■ What the task asks ■
Quote exactly, and only, the lines of the material below from the line with "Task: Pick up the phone" through the line with "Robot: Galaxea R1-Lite".

···

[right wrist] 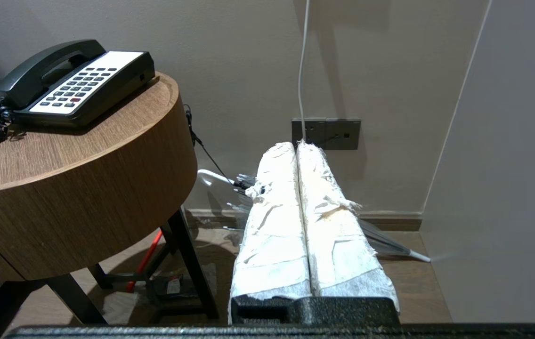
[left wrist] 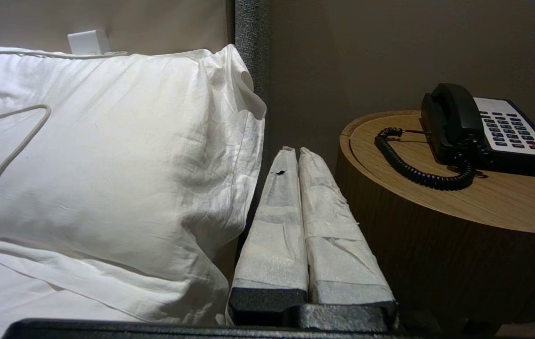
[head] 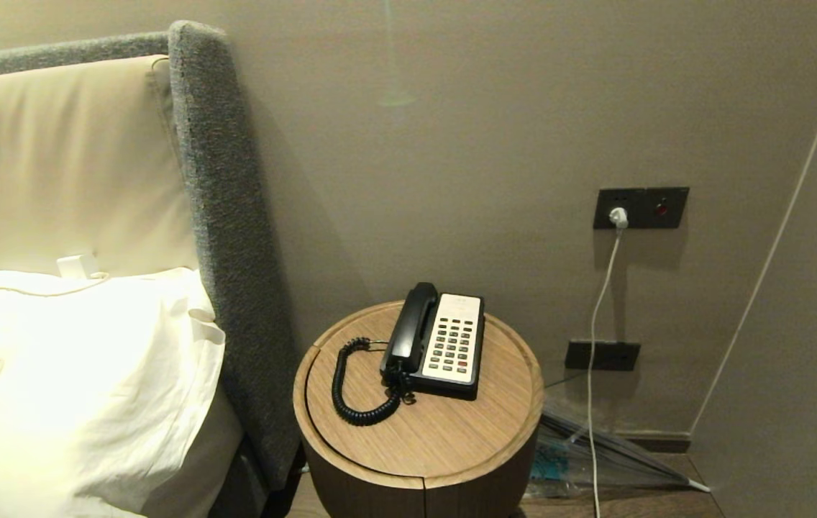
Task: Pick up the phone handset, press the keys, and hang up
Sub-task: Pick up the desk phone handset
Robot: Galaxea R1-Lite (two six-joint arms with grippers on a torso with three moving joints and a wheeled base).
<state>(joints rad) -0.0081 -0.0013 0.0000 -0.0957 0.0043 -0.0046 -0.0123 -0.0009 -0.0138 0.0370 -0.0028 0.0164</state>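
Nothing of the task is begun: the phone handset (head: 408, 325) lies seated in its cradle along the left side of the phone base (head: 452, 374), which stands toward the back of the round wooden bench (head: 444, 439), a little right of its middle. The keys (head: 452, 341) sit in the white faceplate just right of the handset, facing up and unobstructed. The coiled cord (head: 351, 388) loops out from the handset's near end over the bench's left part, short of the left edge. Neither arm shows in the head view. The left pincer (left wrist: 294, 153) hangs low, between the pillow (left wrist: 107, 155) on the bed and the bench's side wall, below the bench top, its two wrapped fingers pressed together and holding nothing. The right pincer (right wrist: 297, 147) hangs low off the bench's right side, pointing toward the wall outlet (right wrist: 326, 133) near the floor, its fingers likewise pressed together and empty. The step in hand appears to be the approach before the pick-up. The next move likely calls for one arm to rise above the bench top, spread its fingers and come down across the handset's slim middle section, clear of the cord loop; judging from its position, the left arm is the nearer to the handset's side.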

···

■ Output for this exercise ■
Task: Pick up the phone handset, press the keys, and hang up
Sub-task: Pick up the desk phone handset
Robot: Galaxea R1-Lite (two six-joint arms with grippers on a torso with three moving joints and a wheeled base).

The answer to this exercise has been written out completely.